Choose Apache Seata When:

  • You need multiple transaction modes (AT, TCC, Saga, XA)
  • You want transparent AT mode with minimal code changes
  • Your team works primarily in Java/Spring ecosystem
  • You need XA protocol support for cross-database transactions

Choose dotnetcore/CAP When:

  • You are building .NET microservices
  • Eventual consistency is acceptable for your use case
  • You prefer the Outbox pattern over distributed coordination
  • You need multi-transport flexibility (RabbitMQ, Kafka, SQS, NATS)

Choose dromara/HMily When:

  • You need maximum throughput (10,000+ TPS)
  • TCC pattern fits your business logic well
  • You want lightweight coordination without a central TC server
  • Your application can handle manual Try/Confirm/Cancel implementations

Why Self-Host Distributed Transaction Infrastructure?

Running distributed transaction coordinators on your own infrastructure gives you complete control over consistency guarantees, retry policies, and failure handling. Cloud-managed alternatives often limit configuration options and charge per-transaction fees that scale unpredictably with microservice growth.

Self-hosting ensures your transaction coordinators run in the same network as your services, minimizing latency for the critical coordination phase. It also means you are not dependent on a cloud provider specific distributed transaction offering — your application remains portable across environments.

For organizations managing complex microservice architectures, distributed transaction frameworks work alongside other infrastructure components. For related reading, see our service mesh comparison, Kubernetes admission controllers guide, and event sourcing platforms guide.

FAQ

What is the difference between strong and eventual consistency in distributed transactions?

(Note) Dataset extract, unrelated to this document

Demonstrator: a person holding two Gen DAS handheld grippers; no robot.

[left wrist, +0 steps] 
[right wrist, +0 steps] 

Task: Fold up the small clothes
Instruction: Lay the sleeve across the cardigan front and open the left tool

Strong consistency (2PC, XA) guarantees that all participants either commit or rollback together, ensuring data is always consistent but sacrificing availability during network partitions. Eventual consistency (Outbox, Saga) allows temporary inconsistency but guarantees all services converge to a consistent state through retries and compensating actions.

When should I use the Outbox pattern vs TCC?

Use the Outbox pattern when your services communicate asynchronously and eventual consistency is acceptable. Use TCC when you need stronger consistency guarantees and can implement the Try/Confirm/Cancel logic for each operation. TCC is more complex but provides better consistency at higher performance than 2PC.

Does Apache Seata AT mode affect database performance?

Yes — AT mode intercepts all SQL operations to generate undo logs, adding approximately 10-30% overhead compared to direct database writes. For high-throughput scenarios, consider TCC mode which has lower overhead but requires more application code.

Can I mix distributed transaction patterns in the same application?

Yes. Many production systems use Seata AT for internal service calls, TCC for critical financial operations, and the Outbox pattern for external notifications. CAP can run alongside Seata for different consistency requirements across service boundaries.

How do these frameworks handle partial failures during the confirm phase?

Seata TC server retries confirm operations with configurable timeouts. CAP uses its outbox table to retry message publishing until successful. HMily implements automatic retry with exponential backoff. All three frameworks provide admin dashboards for manual intervention when automatic retries fail.

Is distributed transaction coordination necessary for all microservices?

No. Many microservice architectures work well with eventual consistency, idempotent operations, and compensating actions. Distributed transaction coordinators add operational complexity and should only be used when strong consistency is a business requirement (e.g., financial transactions, inventory management).